New limits from February: EU to lower price cap on Russian oil

15 January 11:17

The European Union will lower the price cap on Russian oil from $47.6 to $44.1 per barrel, according to the EU’s official journal, as reported by Komersant.

The new limit will take effect on February 1. A transition period is provided for contracts concluded before that date. Transactions under these contracts must be completed no later than April 16, 2026.

The EU and the G7 countries introduced a price cap on Russian oil in December 2022 as part of sanctions for the invasion of Ukraine. Initially, it was set at $60 per barrel. The measure was intended to limit the Kremlin’s ability to finance the war. Third countries can buy Russian oil using the services of Western companies only if they comply with the established limit.

In July 2025, the price cap was made “floating.” Now it must be 15% below market prices. As a result, the limit was lowered to $47.6 per barrel in September. Currently, adjustments are being made as part of an automatic procedure.

According to the Russian Ministry of Economic Development, in December, the average price of Russian Urals oil fell to $39.18 per barrel for the first time in five years. Due to US President Donald Trump’s sanctions against Rosneft and Lukoil, discounts on this brand reached record levels since the start of the war: up to $28 per barrel to Brent in the Baltic Sea ports and up to $26 in the Black Sea, according to Argus statistics. As a result, the average price of Russian oil fell to its lowest level since May 2020 ($31.03), when the pandemic was raging around the world and the global oil market experienced an unprecedented collapse.

De facto, the price of oil has returned to the levels of Vladimir Putin’s first term ($41.73 per barrel in 2004) and remains almost $20 below the level set in the 2026 budget ($59 per barrel).

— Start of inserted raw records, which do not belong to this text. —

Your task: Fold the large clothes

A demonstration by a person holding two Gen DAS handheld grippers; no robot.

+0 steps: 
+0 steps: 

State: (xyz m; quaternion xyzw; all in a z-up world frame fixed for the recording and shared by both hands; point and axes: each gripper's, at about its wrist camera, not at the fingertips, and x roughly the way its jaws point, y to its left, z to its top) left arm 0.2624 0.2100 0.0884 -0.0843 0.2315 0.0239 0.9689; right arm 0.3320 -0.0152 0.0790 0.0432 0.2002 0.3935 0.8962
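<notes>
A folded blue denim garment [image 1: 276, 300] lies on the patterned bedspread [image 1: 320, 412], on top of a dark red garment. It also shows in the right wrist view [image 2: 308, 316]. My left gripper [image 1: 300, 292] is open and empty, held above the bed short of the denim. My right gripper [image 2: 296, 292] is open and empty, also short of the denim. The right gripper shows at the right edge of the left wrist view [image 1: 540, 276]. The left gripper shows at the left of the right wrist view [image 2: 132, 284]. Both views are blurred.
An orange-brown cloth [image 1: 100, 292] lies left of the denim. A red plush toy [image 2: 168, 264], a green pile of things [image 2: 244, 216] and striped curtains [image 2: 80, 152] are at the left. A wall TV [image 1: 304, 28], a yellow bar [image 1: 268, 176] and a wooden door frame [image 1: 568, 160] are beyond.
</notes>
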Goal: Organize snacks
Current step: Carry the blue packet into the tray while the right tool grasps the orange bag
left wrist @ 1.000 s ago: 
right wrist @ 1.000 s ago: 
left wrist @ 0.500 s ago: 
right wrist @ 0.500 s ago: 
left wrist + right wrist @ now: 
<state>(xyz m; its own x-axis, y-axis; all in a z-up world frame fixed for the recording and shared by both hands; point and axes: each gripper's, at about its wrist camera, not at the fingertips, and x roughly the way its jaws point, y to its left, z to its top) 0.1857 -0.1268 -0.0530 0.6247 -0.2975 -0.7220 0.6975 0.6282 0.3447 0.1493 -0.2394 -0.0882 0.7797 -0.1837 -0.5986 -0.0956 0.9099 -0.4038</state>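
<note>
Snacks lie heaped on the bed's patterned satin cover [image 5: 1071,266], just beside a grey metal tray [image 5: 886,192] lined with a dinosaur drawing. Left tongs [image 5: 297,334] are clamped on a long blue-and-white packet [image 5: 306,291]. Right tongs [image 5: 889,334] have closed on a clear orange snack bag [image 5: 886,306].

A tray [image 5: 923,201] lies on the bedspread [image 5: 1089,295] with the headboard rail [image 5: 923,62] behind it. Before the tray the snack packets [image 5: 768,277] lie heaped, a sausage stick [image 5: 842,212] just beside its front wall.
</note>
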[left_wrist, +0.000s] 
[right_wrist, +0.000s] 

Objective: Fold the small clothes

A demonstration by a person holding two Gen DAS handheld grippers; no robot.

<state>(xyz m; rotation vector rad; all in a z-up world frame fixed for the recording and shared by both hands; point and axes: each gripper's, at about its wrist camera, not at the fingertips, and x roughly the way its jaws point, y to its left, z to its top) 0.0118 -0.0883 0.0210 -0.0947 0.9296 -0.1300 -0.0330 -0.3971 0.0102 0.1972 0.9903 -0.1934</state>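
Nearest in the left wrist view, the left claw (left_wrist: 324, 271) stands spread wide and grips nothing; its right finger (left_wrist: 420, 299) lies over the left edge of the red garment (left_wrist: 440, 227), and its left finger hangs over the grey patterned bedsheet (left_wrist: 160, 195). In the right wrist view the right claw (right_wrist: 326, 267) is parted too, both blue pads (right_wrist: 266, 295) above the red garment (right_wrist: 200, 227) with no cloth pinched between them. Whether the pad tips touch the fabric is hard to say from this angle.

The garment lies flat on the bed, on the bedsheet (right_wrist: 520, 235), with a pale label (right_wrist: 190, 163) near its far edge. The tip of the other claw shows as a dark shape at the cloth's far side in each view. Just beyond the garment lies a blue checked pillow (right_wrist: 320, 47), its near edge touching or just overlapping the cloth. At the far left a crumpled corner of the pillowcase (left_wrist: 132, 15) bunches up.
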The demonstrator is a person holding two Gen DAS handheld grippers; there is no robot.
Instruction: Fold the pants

In January-November last year, the federal treasury lost every fifth ruble of oil and gas revenues, and in December, their decline accelerated to 49% in annual terms, according to Reuters.

The Russian Ministry of Finance has budgeted 8.9 trillion rubles in oil and gas revenues for the current year. But in reality, with current prices and discounts, they will be 1.1-1.4 trillion rubles lower (7.5-7.8 trillion), economist Dmitry Polyovoy predicted. As a result, the budget deficit, which is planned at 1.6% of GDP, could reach 2.5-2.7% of GDP.